(TASK GOAL): Leave the pictures out and reproduce, exactly, the lines from the one with "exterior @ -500" through the end of the entries below.

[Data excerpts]
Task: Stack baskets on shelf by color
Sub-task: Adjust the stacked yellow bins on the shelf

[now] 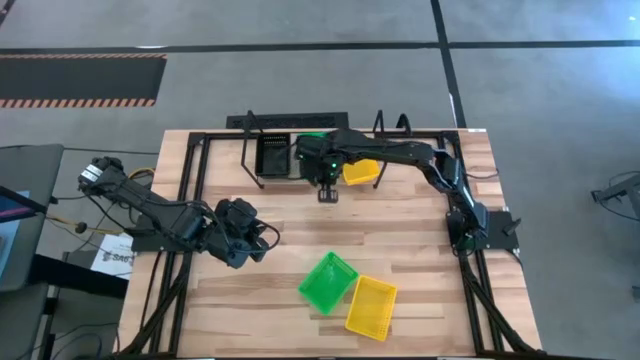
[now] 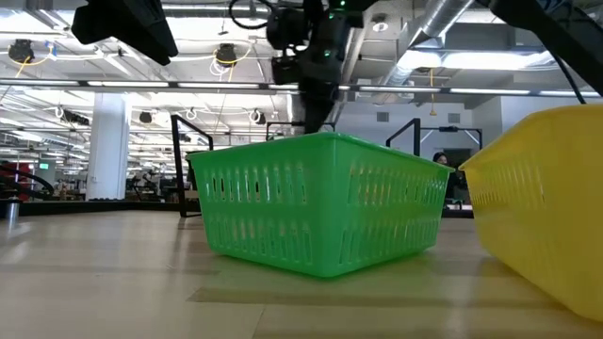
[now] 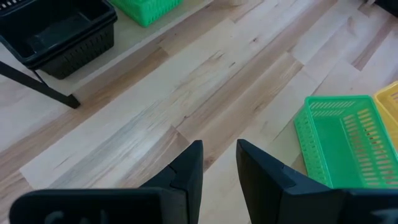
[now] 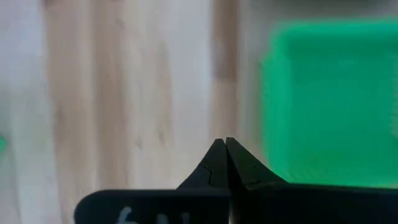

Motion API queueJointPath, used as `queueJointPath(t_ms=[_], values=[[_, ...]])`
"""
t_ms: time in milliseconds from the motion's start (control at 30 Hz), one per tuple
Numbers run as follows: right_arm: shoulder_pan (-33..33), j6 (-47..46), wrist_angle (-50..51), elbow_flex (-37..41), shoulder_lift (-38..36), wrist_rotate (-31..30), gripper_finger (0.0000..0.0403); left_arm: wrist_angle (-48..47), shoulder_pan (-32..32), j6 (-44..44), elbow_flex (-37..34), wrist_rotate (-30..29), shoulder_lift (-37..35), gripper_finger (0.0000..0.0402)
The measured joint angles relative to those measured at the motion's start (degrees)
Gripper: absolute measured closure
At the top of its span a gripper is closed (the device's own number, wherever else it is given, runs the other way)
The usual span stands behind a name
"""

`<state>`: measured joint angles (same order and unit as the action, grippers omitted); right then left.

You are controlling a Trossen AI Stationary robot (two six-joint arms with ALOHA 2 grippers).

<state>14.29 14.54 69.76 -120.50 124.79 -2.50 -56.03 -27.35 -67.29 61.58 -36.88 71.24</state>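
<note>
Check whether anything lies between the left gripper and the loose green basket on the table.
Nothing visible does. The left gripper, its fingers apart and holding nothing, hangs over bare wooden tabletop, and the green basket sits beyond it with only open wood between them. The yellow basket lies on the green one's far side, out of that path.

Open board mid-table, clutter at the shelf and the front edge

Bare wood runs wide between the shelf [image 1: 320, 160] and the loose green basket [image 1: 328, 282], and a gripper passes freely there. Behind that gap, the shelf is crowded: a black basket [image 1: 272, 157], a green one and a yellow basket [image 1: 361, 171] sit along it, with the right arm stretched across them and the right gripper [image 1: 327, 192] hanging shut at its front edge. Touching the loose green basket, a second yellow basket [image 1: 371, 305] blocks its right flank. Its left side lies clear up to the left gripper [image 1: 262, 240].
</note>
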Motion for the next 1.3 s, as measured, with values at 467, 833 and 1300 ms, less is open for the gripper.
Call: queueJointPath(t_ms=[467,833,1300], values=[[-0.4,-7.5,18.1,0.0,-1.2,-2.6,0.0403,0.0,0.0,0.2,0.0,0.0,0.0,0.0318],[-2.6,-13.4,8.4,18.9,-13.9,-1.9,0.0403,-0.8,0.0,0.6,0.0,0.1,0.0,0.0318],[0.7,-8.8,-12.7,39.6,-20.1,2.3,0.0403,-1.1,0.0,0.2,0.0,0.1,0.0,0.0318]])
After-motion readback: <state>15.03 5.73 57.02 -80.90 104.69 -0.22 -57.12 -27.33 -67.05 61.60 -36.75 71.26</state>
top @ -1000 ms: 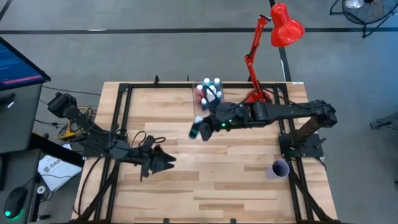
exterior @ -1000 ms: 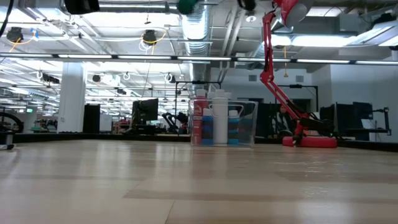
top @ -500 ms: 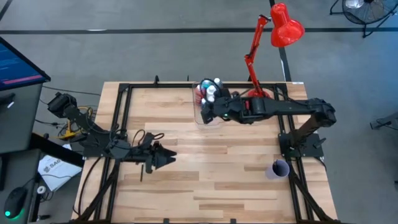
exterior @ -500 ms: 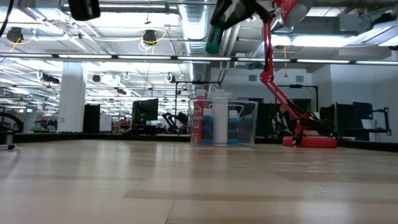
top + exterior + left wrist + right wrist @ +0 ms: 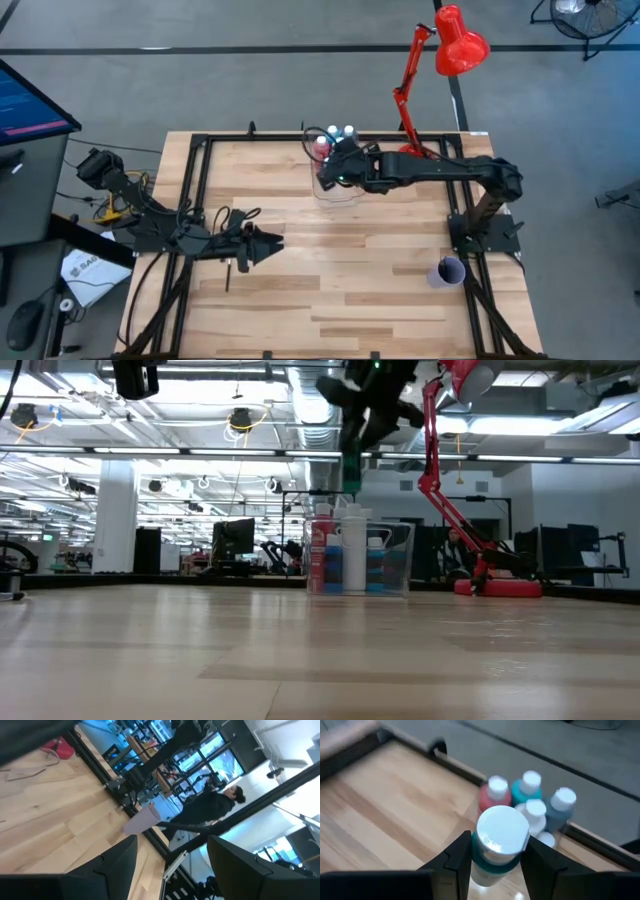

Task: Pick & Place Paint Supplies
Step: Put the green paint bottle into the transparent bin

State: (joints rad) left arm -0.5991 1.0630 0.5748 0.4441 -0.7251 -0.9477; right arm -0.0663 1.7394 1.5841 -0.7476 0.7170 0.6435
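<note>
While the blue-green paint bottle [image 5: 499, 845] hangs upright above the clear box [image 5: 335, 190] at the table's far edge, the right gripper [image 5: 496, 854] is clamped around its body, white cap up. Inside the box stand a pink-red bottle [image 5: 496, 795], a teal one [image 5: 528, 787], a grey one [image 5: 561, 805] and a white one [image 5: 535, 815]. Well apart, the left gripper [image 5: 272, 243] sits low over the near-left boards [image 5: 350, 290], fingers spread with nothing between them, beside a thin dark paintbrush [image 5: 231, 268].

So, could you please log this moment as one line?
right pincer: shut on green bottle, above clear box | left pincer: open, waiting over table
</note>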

(EXERCISE SOLUTION):
exterior @ -500 ms: 
top + exterior + left wrist + right wrist @ +0 ms: 

Task: Pick & Place Paint Supplies
Step: Put the green paint bottle into the transparent bin

State: (joints rad) left arm -0.5991 1.0630 0.5748 0.4441 -0.7251 -0.9477; right arm -0.0663 1.7394 1.5841 -0.7476 0.7170 0.6435
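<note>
While the blue-green paint bottle [image 5: 499, 845] hangs upright above the clear box [image 5: 335, 190] at the table's far edge, the right gripper [image 5: 496, 854] is clamped around its body, white cap up. Inside the box stand a pink-red bottle [image 5: 496, 795], a teal one [image 5: 528, 787], a grey one [image 5: 561, 805] and a white one [image 5: 535, 815]. Well apart, the left gripper [image 5: 272, 243] sits low over the near-left boards [image 5: 350, 290], fingers spread with nothing between them, beside a thin dark paintbrush [image 5: 231, 268].

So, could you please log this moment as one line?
right pincer: shut on green bottle, above clear box | left pincer: open, waiting over table
</note>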

The response is finished.